The movie is not without a couple of technical “glitches”. To wit, an early scene depicts Dodger outfielder Gene Hermanski driving in Robinson with a game-winning run vs. the Phillies and their prejudicial manager Ben Chapman.   The movie depicts Hermanski as a right-handed batter when he was a left-handed batsman in reality. The famous movie poster scene of Dodger Hall-of-Fame SS Pee Wee Reese with his arm around rookie Robinson on the team’s first visit to Cincinnati’s Crosley Field (not far from Reese’s Southern hometown of Louisville, KY) shows the pair dressed in Dodger home white uniforms instead of road grays.


However, the acting of the cast, particularly that of Harrison Ford who gives a very credible portrayal of Dodger GM and barrier-breaker Branch Rickey is excellent.   Scenes from the Dodgers’ Florida-based spring training camps of the 1946- and- 47 seasons are quite realistic.   And the vignette of several young black boys following the Dodger train in Florida with Robinson aboard was rolled again while showing the end-of-movie credits.
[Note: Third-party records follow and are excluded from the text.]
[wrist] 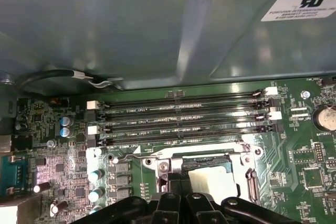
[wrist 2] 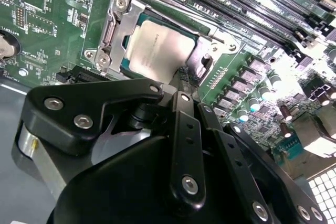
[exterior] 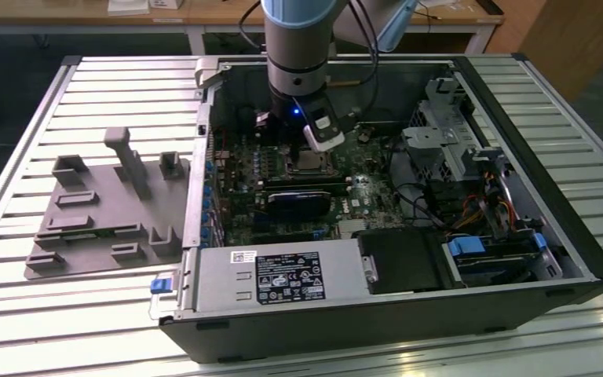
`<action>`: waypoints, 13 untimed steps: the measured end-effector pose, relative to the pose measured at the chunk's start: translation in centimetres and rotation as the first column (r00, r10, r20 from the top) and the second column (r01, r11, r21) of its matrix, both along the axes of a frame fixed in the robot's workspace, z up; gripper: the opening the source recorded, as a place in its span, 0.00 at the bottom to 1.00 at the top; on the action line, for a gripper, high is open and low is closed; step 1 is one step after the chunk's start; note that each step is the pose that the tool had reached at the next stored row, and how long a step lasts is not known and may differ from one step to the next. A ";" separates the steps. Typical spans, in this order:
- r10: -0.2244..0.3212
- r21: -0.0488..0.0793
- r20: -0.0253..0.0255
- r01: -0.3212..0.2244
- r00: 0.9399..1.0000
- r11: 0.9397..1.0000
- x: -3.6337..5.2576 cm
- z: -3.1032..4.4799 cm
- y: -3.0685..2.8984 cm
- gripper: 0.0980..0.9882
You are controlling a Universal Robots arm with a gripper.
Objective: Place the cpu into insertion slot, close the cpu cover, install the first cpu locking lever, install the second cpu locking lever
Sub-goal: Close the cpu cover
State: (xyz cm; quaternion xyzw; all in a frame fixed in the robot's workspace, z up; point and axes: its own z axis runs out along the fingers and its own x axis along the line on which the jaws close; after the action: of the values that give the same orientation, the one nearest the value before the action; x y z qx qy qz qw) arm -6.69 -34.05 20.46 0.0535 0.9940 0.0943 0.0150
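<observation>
One cpu [wrist 2: 157, 51], small and square, with a silvery-grey metal top bearing faint print that cannot be made out. Lies flat in the insertion slot [wrist: 205, 160] on the green motherboard [wrist 2: 47, 30], framed by the one cpu cover [wrist 2: 118, 24], a thin silvery plate whose window shows the chip.

One end effector [wrist 2: 181, 77], black, poised just above the chip's near edge in the second wrist view. Fingers drawn together to a point, nothing seen held between them.

Four long black memory slots [wrist: 184, 119] just beside the socket, and one coin cell [wrist: 325, 118] nearby.

Two labels: a white one [wrist: 302, 8] on the case wall, a black-and-white one [exterior: 291, 276] on the power supply.

One open computer case [exterior: 553, 196] and one grey fixture [exterior: 103, 212] on the slatted tabletop [exterior: 29, 330].
</observation>
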 end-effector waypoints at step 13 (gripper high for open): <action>0.000 0.017 0.000 0.000 1.000 1.000 -0.25 -0.50 -0.10 0.00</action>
State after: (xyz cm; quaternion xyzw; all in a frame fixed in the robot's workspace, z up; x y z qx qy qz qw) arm -6.94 -34.14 19.96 0.0535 0.9931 0.1029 0.0145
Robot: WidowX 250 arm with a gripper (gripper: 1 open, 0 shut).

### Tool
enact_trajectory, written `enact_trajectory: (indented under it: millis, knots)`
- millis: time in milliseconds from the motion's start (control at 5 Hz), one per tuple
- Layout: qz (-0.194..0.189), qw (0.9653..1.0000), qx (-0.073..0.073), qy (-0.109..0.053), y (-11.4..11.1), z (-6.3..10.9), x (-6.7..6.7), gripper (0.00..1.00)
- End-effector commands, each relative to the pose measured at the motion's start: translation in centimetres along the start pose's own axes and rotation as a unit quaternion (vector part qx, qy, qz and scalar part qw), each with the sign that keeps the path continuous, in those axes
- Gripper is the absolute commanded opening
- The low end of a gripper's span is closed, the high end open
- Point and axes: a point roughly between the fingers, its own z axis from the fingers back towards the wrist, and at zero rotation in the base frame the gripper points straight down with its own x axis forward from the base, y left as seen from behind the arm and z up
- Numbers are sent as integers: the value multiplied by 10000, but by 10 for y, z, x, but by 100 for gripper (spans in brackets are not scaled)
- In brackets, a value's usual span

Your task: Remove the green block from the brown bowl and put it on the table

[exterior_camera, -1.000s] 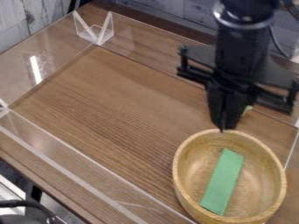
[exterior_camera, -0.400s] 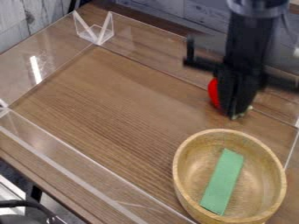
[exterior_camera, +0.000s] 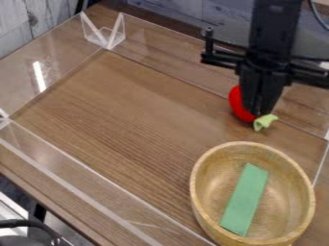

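plainly, the surface [exterior_camera: 115, 115] is wood-grain with clear walls along its edges. on it, near the front right corner, sits the bowl [exterior_camera: 210, 171], wide, shallow and thick-rimmed. the gripper [exterior_camera: 264, 113] hangs pointing down behind the bowl, well clear of its rim, jaws together and empty, with a red toy [exterior_camera: 240, 102] just beside them. the block [exterior_camera: 244, 199] lies flat on the bowl's floor, running front to back, touching nothing else. it looks light, stiff and smooth, probably a little slippery. being thin and lying flat, it likely wants a pinch across its narrow width near the middle, jaws opened first and lowered inside the rim.
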Motion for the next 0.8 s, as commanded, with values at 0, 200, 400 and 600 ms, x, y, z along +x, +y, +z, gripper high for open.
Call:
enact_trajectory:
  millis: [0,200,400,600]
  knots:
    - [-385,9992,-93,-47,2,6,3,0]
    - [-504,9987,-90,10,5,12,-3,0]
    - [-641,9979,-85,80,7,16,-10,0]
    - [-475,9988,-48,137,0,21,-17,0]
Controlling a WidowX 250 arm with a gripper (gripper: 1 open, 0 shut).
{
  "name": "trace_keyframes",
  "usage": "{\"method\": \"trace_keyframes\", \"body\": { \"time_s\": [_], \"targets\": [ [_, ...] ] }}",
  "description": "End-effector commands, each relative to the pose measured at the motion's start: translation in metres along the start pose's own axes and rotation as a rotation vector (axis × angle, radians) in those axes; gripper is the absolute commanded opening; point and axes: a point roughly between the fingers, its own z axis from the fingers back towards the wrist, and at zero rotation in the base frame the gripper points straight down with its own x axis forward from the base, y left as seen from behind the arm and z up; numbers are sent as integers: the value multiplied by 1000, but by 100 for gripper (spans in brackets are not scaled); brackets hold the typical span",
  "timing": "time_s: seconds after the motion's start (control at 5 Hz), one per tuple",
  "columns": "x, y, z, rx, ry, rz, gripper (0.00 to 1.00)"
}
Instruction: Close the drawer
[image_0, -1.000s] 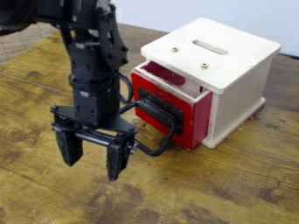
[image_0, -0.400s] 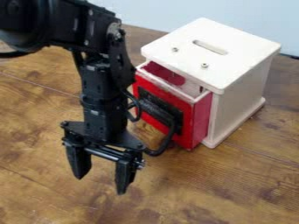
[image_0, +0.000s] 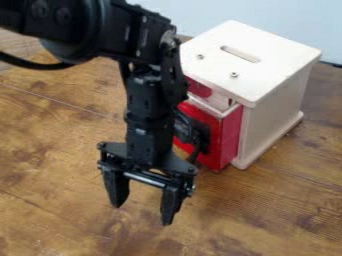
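The bright red drawer (image_0: 222, 130) sits in a cream-white wooden box (image_0: 261, 85) and stands pulled out a little toward the front left. Its black loop handle (image_0: 201, 145) is partly hidden behind the arm. My black gripper (image_0: 144, 200) hangs in front of the drawer, fingers pointing down and spread apart, open with nothing between them. It hovers just above the wooden table (image_0: 54, 150), slightly front-left of the handle.
The box top has a slot (image_0: 242, 53) and two screws. The arm (image_0: 147, 90) reaches in from the upper left and covers part of the drawer's left side. Wooden tabletop extends to the left and front.
The arm and gripper have shifted right and toward the front, now standing directly in front of the drawer. The fingers stay open. The drawer has not visibly moved.
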Motion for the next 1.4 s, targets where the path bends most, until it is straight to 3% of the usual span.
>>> {"method": "trace_keyframes", "body": {
  "time_s": [0.0, 0.4, 0.6, 0.8, 1.2],
  "targets": [
    [12, 1, 15, -19, -53, 26, 100],
    [20, -8, 13, -29, -51, 49, 100],
    [30, -13, 8, -41, -66, 54, 100],
    [31, -17, 1, -44, -63, 58, 100],
    [38, -31, 2, -34, -58, -30, 100]
  ]
}}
This was interesting (especially to baseball trivia fans) because in that the group was future MLB third baseman, Ed Charles, who was inspired by Robinson to carve out his own fine career in major league baseball.


In short, “42” was a big hit!    (And for those baseball trivia buffs, here’s a question concerning Jackie Robinson.   Who was the first pitcher Robinson faced in a Major League baseball game?   Answer:    Boston Brave ace right-hander and Alabama native Johnny Sain in the 1947 season opener between the Dodgers and Braves!)   — Jack Dolan


I also saw this “42” and agree with everything Jack said above. I would like to add the following comment. I believe Jackie Robinson breaking the color barrier in the MLB was the first step that eventually led to an African- American ascending to the highest office in America. This is not meant to be a political endorsement but is meant to be an endorsement of our great country.


I would be interested in any comments you have about the movie.

Original Comments:

1 Comment(s):

Neal Meyer said…

I want to encourage Jack Dolan to be regular guest writer at Sandlot Stats.